=== Your assignment ===
Scan the entries below for "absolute" and copy each line that holds it.

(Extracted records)
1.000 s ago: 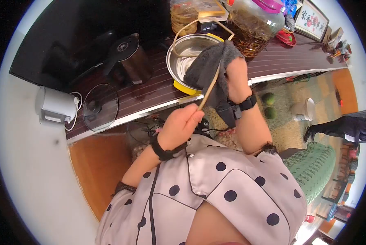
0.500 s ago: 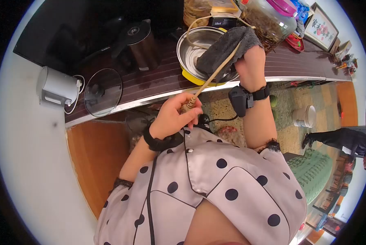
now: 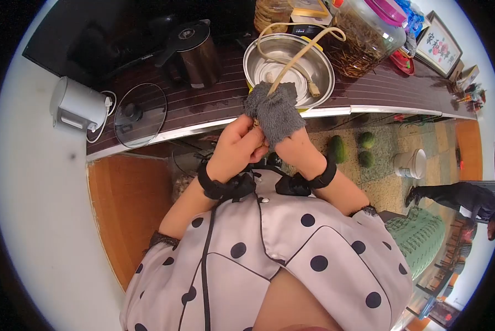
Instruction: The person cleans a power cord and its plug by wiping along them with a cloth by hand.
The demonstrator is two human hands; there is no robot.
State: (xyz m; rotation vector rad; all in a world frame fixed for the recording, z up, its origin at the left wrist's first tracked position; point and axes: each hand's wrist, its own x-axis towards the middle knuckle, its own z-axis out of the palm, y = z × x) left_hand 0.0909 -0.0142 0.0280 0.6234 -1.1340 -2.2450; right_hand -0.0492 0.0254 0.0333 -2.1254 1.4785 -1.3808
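Note:
A beige power cord (image 3: pixel 293 62) loops up out of a steel pot (image 3: pixel 326 74) with yellow edging and runs down to my hands. One end of it, a connector, lies inside the pot. My left hand (image 3: pixel 233 148) is closed around the cord's near end, most of which its fingers hide. Beside it, touching or nearly so, my right hand (image 3: pixel 301 153) grips a dark grey cloth (image 3: pixel 281 115). The cloth is bunched around the cord just in front of the pot's near rim.
On the dark counter (image 3: pixel 225 102) are a glass lid (image 3: pixel 151 122), a brown kettle (image 3: pixel 195 58), a grey appliance (image 3: pixel 76 105) and a big jar (image 3: pixel 363 36) with a pink lid. Below, watermelons (image 3: pixel 337 149) and a white bucket (image 3: pixel 410 164) stand on the floor. A person (image 3: pixel 457 198) is farther right.
My right hand has drawn the cloth along the cord, from above the pot down toward my left hand. The cord's connector end now shows in the pot. My left hand has stayed nearly in place.

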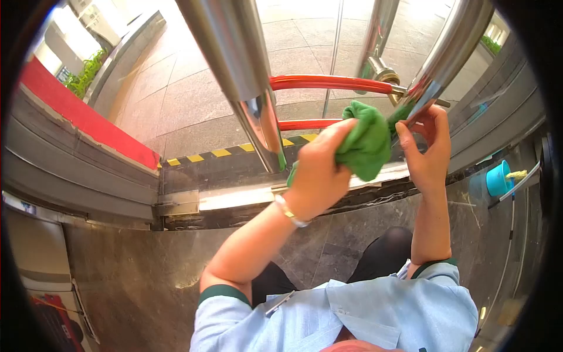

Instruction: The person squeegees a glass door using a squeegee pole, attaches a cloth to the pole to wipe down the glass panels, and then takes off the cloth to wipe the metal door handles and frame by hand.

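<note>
My left hand point(325, 167), with a pale bracelet at the wrist, is closed around a crumpled green cloth point(366, 144). The cloth is bunched between the two polished metal door handles, just below a red-coated lock point(331, 83) that spans them. My right hand point(429, 146) is at the lower end of the right door handle point(443, 56), its fingers curled round the tube and the thumb on the near side. The left door handle point(229, 50) stands to the left of the cloth, untouched by either hand.
Glass doors stand before me above a dark stone threshold point(193, 222). Yellow-and-black tape point(221, 153) runs along the floor outside. A turquoise bucket point(498, 178) is at the right on the grey tiles. A red strip point(88, 117) lines the left frame.
</note>
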The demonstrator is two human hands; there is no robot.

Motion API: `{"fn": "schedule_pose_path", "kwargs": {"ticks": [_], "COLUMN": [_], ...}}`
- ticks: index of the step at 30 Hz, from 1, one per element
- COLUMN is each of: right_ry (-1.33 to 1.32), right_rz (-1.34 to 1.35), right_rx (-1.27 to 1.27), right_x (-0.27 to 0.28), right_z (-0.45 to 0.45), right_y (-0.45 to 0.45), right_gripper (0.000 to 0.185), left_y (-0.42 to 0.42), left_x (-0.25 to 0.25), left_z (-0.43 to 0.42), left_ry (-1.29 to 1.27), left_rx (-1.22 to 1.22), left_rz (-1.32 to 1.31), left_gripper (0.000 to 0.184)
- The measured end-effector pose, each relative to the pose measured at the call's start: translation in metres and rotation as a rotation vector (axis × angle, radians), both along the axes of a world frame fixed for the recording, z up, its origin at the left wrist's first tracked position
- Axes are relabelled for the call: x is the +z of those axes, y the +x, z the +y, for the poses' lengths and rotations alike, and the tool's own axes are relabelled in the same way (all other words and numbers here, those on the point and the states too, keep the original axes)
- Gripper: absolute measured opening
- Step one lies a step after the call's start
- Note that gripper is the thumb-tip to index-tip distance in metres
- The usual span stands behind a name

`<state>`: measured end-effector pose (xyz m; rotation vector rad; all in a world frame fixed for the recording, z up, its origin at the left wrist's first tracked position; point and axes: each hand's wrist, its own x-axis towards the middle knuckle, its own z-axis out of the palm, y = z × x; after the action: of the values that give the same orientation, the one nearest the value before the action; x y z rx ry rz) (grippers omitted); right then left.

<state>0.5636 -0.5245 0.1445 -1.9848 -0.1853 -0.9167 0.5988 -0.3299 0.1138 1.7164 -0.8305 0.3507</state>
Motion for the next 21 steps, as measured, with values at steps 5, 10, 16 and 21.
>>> {"fn": "schedule_pose_path", "kwargs": {"ticks": [5, 10, 16, 21], "right_ry": [-0.011, -0.026, -0.017, -0.033], "right_rz": [0.011, -0.019, -0.049, -0.077], "right_rx": [0.002, 0.022, -0.008, -0.020], "right_x": [0.002, 0.004, 0.000, -0.003], "right_z": [0.001, 0.000, 0.001, 0.001], "right_y": [0.000, 0.000, 0.001, 0.002], "right_gripper": [0.032, 0.032, 0.031, 0.031], "left_y": [-0.024, -0.010, 0.020, 0.025], "left_x": [0.002, 0.010, 0.037, 0.042], "left_z": [0.100, 0.172, 0.131, 0.132], "left_ry": [0.210, -0.411, -0.607, -0.295], "left_rx": [-0.254, 0.074, 0.100, 0.164], "left_rz": [0.607, 0.724, 0.442, 0.351], "left_gripper": [0.038, 0.028, 0.027, 0.027]}}
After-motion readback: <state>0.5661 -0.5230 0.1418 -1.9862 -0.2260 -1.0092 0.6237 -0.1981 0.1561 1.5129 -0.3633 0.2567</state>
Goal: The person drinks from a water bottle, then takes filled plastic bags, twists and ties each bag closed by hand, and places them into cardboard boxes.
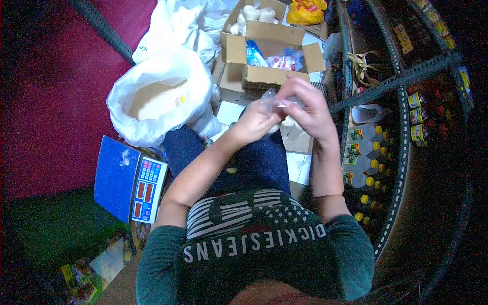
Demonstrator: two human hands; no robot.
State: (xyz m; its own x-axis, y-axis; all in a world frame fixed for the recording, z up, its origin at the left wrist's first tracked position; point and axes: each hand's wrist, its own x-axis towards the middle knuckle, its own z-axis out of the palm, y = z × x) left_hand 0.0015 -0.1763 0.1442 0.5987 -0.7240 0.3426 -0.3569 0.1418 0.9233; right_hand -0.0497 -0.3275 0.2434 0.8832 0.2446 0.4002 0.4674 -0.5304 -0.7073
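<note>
In front of my lap, both hands meet at a small clear plastic bag (291,123) with something white in its lower part. My left hand (254,123) grips the bag from the left, fingers closed around it. My right hand (308,105) pinches the gathered top of the plastic, thumb and fingers bent together. Part of the bag is hidden by my fingers. To the left stands an open white sack (198,81), its rim folded out, with pale granular stuff (157,100) and a small yellow object (182,99) inside.
A digital scale (118,178) sits at my left. Ahead, an open cardboard box (264,76) holds blue and clear packets; another behind holds white filled bags (251,14), beside a yellow bag (306,11). Metal shelving (401,81) with bottles (373,152) flanks my right.
</note>
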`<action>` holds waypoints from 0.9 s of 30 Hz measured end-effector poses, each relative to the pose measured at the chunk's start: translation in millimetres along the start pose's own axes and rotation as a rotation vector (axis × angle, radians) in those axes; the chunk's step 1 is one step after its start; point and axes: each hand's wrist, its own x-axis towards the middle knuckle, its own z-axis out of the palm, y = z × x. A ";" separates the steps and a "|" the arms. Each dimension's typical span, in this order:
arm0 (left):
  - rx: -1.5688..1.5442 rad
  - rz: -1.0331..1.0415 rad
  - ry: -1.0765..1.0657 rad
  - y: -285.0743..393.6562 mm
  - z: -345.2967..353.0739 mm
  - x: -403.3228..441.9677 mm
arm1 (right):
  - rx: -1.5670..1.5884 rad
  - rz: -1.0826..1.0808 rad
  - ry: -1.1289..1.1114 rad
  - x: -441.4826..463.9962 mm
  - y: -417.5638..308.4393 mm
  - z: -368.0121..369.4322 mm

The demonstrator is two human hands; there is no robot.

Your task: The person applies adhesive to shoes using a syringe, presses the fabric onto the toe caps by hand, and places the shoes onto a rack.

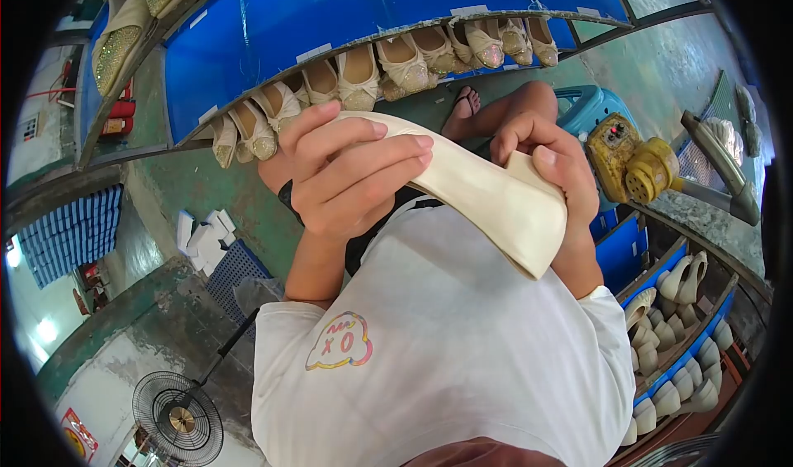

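Observation:
Both hands hold a cream high-heeled shoe (483, 190) in front of my chest. It lies slantwise, with its rounded heel end toward the lower right. My left hand (351, 165) wraps its fingers over the other end, which they partly hide. My right hand (557, 165) is closed around the heel part, thumb pressed against it. The shoe's inside cannot be seen well from here.
Ahead, a blue-backed shelf (396, 4) carries a row of glittery cream flats (359, 78). A yellow machine (628, 157) stands beside a blue stool (591, 107) at right. Below it, racks hold cream shoes and heels (686, 380). A black fan (178, 417) is at lower left.

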 end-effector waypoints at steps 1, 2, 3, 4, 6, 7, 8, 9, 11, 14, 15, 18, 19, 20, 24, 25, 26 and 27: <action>0.022 0.013 -0.025 -0.6 -1.6 1.9 | 0.008 -0.003 -0.006 1.8 2.4 -2.9; 0.045 0.026 -0.049 -1.5 -2.3 3.2 | 0.016 -0.006 -0.013 3.4 4.0 -4.3; 0.065 0.032 -0.014 -3.9 -0.1 1.2 | 0.009 -0.062 -0.020 4.1 4.6 -3.6; 0.087 0.037 0.023 -8.7 5.3 -2.9 | 0.002 -0.117 -0.029 5.1 4.6 -2.3; -0.053 -0.108 0.193 -14.5 20.5 -4.9 | -0.009 -0.197 -0.036 7.1 5.0 -2.6; -0.220 -0.258 0.321 -11.5 33.4 -2.9 | -0.011 -0.219 -0.028 6.0 6.6 -2.9; -0.337 -0.383 0.306 -11.4 33.0 -6.2 | -0.013 -0.241 -0.020 5.3 7.2 -3.3; -0.451 -0.511 0.302 -11.3 32.6 -9.6 | -0.017 -0.243 -0.014 5.9 6.5 -3.7; -0.552 -0.552 0.196 -19.8 27.4 -13.2 | -0.024 -0.243 -0.008 7.9 4.2 -4.2; -0.641 -0.545 0.028 -43.1 8.2 -23.1 | -0.080 -0.212 0.024 3.2 -9.0 -6.3; -0.722 -0.589 -0.029 -47.9 -1.0 -29.8 | -0.121 -0.183 0.030 1.1 -12.5 -10.3; -0.965 -0.844 -0.336 -44.7 -36.0 -25.8 | -0.167 -0.200 -0.102 13.7 -23.6 -30.5; -0.856 -0.691 -0.394 -45.9 -41.4 -24.1 | -0.094 -0.164 -0.102 16.4 -25.8 -30.0; -0.740 -0.553 -0.452 -46.6 -42.4 -26.8 | -0.021 -0.129 -0.099 19.0 -27.5 -29.7; -1.032 -0.693 -0.349 -31.3 -60.2 -41.6 | 0.113 0.070 -0.113 29.9 -38.8 -13.7; -0.958 -0.696 -0.368 -28.3 -68.2 -43.4 | 0.057 0.084 -0.155 32.6 -37.5 -14.6; -1.019 -0.788 -0.291 -16.8 -74.2 -42.7 | 0.010 0.104 -0.188 34.7 -34.5 -15.6; -0.998 -0.818 -0.232 -10.2 -79.0 -44.5 | 0.054 0.110 -0.165 36.7 -37.5 -6.0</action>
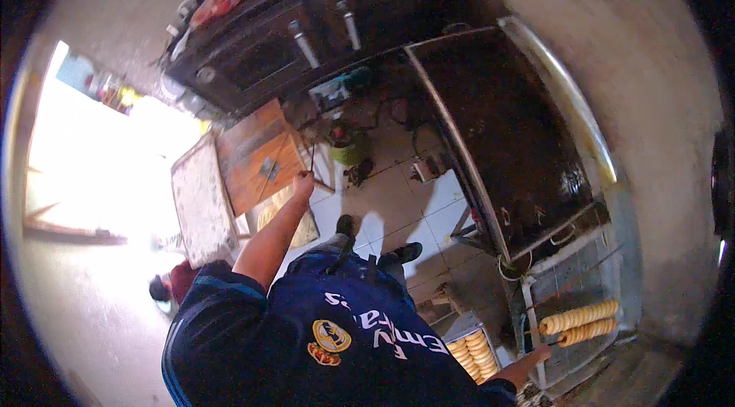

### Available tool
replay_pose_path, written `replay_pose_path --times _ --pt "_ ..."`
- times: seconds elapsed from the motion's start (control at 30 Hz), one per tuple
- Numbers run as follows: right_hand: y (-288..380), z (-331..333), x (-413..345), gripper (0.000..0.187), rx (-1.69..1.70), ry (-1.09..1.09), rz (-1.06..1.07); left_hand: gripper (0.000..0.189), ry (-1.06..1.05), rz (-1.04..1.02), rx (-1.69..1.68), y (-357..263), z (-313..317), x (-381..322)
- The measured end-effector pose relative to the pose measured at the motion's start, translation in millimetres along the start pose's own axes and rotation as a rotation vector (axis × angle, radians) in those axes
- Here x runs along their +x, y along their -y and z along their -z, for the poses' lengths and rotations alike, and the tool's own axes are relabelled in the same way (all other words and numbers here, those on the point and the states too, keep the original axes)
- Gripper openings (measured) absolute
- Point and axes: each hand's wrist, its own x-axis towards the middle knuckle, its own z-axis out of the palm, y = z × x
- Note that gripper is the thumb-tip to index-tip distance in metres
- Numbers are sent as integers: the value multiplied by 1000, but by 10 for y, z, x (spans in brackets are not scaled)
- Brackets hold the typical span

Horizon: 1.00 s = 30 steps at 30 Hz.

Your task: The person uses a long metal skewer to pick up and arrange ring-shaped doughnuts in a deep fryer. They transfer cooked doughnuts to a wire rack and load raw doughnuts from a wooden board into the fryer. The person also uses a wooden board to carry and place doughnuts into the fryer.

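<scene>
My left hand (304, 182) is raised in front of me, closed around a thin dark rod (312, 158) that points away from me. At the lower right, my right hand (535, 356) grips the end of another rod. Pale golden dough-like rings (588, 332) are threaded along that rod in a tight row. Just beyond it lies a second row of rings (580, 316) on its own stick. Both rows are over a grey tiled or gridded surface (565, 286) with a raised rim. Where the rods rest on it is too small to tell.
A large dark vat (505, 137) with a metal rim stands at right. More rings fill a metal tray (475, 352) beside me. Left are a wooden board (258, 160) and a whitish table (204, 206). A green gas cylinder (350, 151) stands on the floor. Another person (172, 286) is at left.
</scene>
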Motion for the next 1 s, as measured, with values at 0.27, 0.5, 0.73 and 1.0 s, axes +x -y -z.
replay_pose_path --times 0.27,0.5,0.73,1.0 --pt "879 352 -1873 55 423 -306 251 23 -159 34 -199 952 457 506" --pt "1447 1117 -4535 55 695 430 822 48 -215 -164 292 1341 786 1239" --pt "1090 1104 -5262 53 653 501 1226 39 10 -302 331 1375 818 1648" --pt "532 1008 -5498 30 700 629 416 29 711 -526 -416 161 -482 18"
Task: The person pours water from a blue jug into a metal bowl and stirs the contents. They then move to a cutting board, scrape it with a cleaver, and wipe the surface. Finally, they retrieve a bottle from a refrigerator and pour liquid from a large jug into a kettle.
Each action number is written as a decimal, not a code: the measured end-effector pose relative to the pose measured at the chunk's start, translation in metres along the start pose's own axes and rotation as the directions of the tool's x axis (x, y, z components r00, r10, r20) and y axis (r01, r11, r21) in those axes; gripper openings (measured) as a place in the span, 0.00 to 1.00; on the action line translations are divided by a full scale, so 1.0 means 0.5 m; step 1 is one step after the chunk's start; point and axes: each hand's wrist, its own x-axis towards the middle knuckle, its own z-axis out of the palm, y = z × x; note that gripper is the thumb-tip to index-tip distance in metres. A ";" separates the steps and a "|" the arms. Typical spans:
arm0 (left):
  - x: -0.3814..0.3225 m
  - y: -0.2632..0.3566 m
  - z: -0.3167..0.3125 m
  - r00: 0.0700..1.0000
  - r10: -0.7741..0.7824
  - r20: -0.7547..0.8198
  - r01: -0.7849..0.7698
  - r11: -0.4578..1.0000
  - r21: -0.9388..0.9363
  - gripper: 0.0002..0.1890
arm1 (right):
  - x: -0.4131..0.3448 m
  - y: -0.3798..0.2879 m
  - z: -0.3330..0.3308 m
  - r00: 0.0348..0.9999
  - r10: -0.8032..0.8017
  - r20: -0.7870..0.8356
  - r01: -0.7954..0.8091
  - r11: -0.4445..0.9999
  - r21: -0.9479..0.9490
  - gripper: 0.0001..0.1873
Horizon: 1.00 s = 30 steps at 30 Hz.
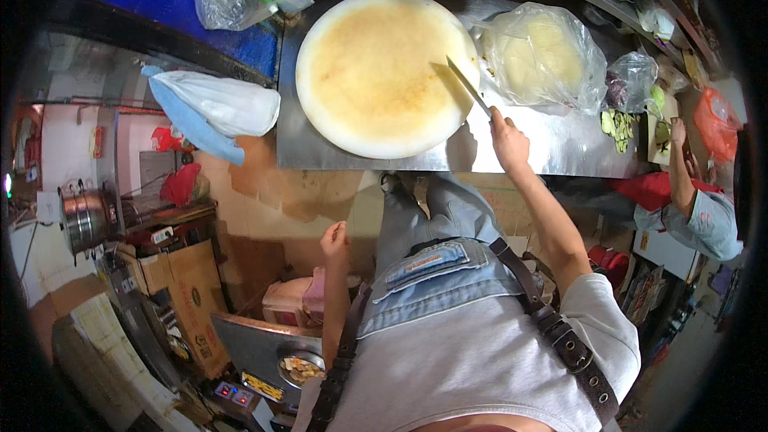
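My right hand [509,141] grips a knife [467,82] by its handle. The blade reaches over the right side of a round white cutting board [384,75], whose middle is stained yellowish. No food lies on the board. My left hand [335,241] hangs low beside my body, away from the steel worktop [384,165], its fingers curled together with nothing visible in them. To the right of the board sits a clear plastic bag [543,57] around a pale yellow, dough-like mass.
Cut green vegetable pieces [618,128] lie farther right, beside a bagged purple vegetable [617,90]. A co-worker's hand [678,131] is near another cutting board [659,139]. An orange plastic bag [717,123] stands beyond. A white bag [219,102] hangs off the worktop's left side.
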 end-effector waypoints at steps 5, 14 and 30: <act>0.078 0.048 -0.003 1.000 -0.024 0.010 0.024 0.999 0.030 0.11 | -0.031 -0.092 0.016 0.991 -0.133 0.027 0.129 0.982 0.136 0.15; 0.113 0.159 0.039 0.996 -0.017 0.091 0.002 0.988 0.157 0.11 | 0.036 0.041 0.025 0.995 0.091 -0.048 -0.065 0.916 0.397 0.13; 0.080 0.273 0.198 0.994 0.004 0.105 -0.024 0.982 0.186 0.12 | 0.117 0.057 -0.050 0.984 0.169 -0.046 -0.138 0.909 0.393 0.15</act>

=== Your response ===
- Gripper: absolute measured opening
- Gripper openings (measured) absolute

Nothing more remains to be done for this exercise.